Politische Polarisierung in einem der stabileren Weimarer Jahre

Politik und Gesellschaft 1928:

Das innenpolitische Klima im Deutschen Reich ist ebenso durch eine trügerische politische Stabilität gekennzeichnet. Das Streitthema des Jahres 1928, der Bau des Panzerschiffs A, zeigt, dass neun Jahre nach Abschluss des Friedensvertrags die »Schmach von Versailles« – von den Rechtsparteien, der Reichswehrspitze und den vaterländischen Verbänden immer wieder beschworen – eine unbefangene Haltung auch der Sozialdemokraten in Rüstungsfragen ausschließt. Das Taktieren der SPD schmälert zudem weiter das Ansehen der – von der Rechten im Grunde stets abgelehnten – parlamentarischen Institutionen. Die Neuregelung der Reparationsfrage, die das Deutsche Reich und seine Gläubigernationen 1928 in Angriff nehmen, wird den konservativ-nationalistischen Kräften bereits im Jahr darauf Anlass sein, gemeinsam und massiv gegen den demokratischen Staat Front zu machen.

Die Labilität des parlamentarisch-demokratischen Systems der Weimarer Republik zeigt sich außerdem darin, dass nach den Reichstagswahlen vom 20. Mai das Parteienspektrum in Bewegung gerät: Die Linksparteien SPD und KPD driften nach der sozialdemokratischen Regierungsbeteiligung weiter auseinander. Bei den bürgerlichen Parteien vollzieht sich ein Rechtsruck: Alfred Hugenberg, der dem nationalistisch-chauvinistischen Flügel zuzurechnen ist, übernimmt den Vorsitz der Deutschnationalen, der progressive Teil des Zentrums erleidet mit der Wahl des Geistlichen Ludwig Kaas zum Parteivorsitzenden eine Niederlage. Die Nationalsozialisten, die weiter ihre antisemitischen und antimarxistischen Hetzparolen verbreiten, werden von der Presse wenig beachtet und von den demokratischen Parteien unterschätzt.

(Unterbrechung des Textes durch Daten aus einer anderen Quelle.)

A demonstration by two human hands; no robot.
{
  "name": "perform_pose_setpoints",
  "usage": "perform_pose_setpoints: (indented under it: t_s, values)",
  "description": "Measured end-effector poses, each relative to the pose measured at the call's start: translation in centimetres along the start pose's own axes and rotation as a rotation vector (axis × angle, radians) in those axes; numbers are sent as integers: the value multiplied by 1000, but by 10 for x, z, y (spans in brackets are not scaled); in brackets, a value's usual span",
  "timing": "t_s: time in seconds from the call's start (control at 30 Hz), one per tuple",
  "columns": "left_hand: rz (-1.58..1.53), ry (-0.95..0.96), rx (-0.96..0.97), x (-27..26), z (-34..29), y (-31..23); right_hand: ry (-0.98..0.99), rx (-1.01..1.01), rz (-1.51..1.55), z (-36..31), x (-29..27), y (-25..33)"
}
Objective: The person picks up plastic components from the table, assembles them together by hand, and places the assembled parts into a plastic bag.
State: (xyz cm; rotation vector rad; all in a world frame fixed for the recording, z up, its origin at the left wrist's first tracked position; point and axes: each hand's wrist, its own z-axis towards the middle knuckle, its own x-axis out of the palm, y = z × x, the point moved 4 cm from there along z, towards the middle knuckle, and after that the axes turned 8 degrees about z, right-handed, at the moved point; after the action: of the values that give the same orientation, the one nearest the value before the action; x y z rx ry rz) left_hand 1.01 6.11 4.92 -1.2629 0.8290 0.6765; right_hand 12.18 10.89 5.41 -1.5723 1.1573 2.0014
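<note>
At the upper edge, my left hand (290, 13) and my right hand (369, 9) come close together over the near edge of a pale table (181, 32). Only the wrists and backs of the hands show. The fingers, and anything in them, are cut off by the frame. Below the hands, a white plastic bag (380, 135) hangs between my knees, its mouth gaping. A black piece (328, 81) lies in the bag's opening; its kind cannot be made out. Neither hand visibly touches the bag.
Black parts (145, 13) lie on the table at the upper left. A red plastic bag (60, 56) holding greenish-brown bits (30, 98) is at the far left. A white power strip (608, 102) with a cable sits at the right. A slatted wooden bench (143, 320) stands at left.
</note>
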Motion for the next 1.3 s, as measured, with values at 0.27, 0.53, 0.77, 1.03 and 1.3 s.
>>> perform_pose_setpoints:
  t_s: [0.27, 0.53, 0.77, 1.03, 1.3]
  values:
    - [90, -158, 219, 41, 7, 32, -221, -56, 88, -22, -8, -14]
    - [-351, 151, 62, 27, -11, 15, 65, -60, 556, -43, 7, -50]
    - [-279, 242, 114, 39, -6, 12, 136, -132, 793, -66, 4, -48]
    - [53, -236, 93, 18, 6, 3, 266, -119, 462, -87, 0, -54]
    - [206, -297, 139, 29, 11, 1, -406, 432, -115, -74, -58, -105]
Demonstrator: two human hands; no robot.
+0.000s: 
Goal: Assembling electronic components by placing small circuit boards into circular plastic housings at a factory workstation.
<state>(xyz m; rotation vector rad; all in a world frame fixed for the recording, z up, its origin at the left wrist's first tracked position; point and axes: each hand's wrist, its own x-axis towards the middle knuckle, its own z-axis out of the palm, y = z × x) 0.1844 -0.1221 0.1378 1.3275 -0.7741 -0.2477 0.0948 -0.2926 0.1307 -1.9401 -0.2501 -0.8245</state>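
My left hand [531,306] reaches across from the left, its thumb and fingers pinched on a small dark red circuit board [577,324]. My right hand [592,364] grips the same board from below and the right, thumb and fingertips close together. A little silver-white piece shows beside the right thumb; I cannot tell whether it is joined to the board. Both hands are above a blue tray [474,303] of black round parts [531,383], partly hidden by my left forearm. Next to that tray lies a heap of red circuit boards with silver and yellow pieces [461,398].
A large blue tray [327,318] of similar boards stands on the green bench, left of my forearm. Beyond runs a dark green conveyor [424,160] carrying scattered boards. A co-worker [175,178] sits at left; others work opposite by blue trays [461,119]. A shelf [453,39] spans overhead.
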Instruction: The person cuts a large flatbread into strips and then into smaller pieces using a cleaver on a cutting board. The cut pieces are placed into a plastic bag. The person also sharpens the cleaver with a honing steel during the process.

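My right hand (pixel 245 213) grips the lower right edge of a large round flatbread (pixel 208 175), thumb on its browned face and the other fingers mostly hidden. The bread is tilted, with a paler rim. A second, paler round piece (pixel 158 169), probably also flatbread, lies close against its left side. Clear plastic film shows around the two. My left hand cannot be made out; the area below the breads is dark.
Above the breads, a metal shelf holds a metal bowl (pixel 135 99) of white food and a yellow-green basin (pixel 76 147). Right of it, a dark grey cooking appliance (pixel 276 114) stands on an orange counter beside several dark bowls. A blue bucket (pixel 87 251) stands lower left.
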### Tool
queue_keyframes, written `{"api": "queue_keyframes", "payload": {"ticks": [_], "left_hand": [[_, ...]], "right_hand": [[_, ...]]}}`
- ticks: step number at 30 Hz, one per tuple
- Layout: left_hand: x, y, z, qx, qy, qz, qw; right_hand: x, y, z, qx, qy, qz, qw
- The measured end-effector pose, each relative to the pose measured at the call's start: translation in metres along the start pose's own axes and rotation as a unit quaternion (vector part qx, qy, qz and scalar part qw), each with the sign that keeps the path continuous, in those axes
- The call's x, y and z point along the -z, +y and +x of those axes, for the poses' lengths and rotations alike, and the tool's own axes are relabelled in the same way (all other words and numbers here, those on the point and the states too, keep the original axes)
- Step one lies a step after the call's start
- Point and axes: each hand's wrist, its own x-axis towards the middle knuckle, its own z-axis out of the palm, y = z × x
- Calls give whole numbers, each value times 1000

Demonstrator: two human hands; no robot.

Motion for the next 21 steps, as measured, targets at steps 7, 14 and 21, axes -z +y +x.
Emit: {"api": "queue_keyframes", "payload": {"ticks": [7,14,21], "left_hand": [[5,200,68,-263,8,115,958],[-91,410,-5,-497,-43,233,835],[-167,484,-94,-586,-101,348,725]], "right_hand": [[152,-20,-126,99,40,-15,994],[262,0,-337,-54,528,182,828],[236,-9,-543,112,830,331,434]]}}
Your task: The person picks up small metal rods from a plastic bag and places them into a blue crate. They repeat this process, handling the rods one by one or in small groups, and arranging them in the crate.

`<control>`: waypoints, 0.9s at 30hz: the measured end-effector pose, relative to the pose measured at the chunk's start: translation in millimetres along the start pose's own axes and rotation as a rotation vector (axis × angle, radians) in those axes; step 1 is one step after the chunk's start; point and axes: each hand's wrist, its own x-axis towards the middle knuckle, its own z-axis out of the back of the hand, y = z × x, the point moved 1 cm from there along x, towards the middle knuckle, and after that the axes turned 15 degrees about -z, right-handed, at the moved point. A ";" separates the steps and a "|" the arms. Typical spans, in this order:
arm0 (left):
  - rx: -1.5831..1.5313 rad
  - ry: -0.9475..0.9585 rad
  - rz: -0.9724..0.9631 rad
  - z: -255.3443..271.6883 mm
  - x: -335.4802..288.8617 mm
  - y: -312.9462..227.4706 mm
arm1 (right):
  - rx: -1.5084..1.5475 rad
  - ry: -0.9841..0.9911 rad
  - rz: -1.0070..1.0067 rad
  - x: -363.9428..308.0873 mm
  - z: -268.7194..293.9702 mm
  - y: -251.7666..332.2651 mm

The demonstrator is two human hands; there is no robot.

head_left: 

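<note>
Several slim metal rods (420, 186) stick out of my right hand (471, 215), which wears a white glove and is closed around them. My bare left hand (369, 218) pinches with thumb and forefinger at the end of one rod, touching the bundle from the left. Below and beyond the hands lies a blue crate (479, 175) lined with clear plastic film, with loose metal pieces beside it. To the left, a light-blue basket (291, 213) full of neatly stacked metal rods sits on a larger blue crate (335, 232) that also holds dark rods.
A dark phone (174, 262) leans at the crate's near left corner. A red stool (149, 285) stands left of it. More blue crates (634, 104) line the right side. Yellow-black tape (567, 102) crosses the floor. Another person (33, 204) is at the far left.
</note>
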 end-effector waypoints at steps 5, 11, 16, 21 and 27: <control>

Aber nicht nur in der Politik gibt es Grund zur Besorgnis, auch der wirtschaftliche Aufschwung im Deutschen Reich steht auf tönernen Füßen. Die starke Abhängigkeit von Auslandskrediten macht die deutsche Wirtschaft anfällig für Krisen, auch wenn die Arbeitgeber gegenüber den Beschäftigten ihre Machtposition behaupten können: Die häufigen Streiks, mit denen die Arbeiter ihren Anteil am Aufschwung sichern wollen, enden vielfach mit politischen und juristischen Erfolgen der Unternehmer.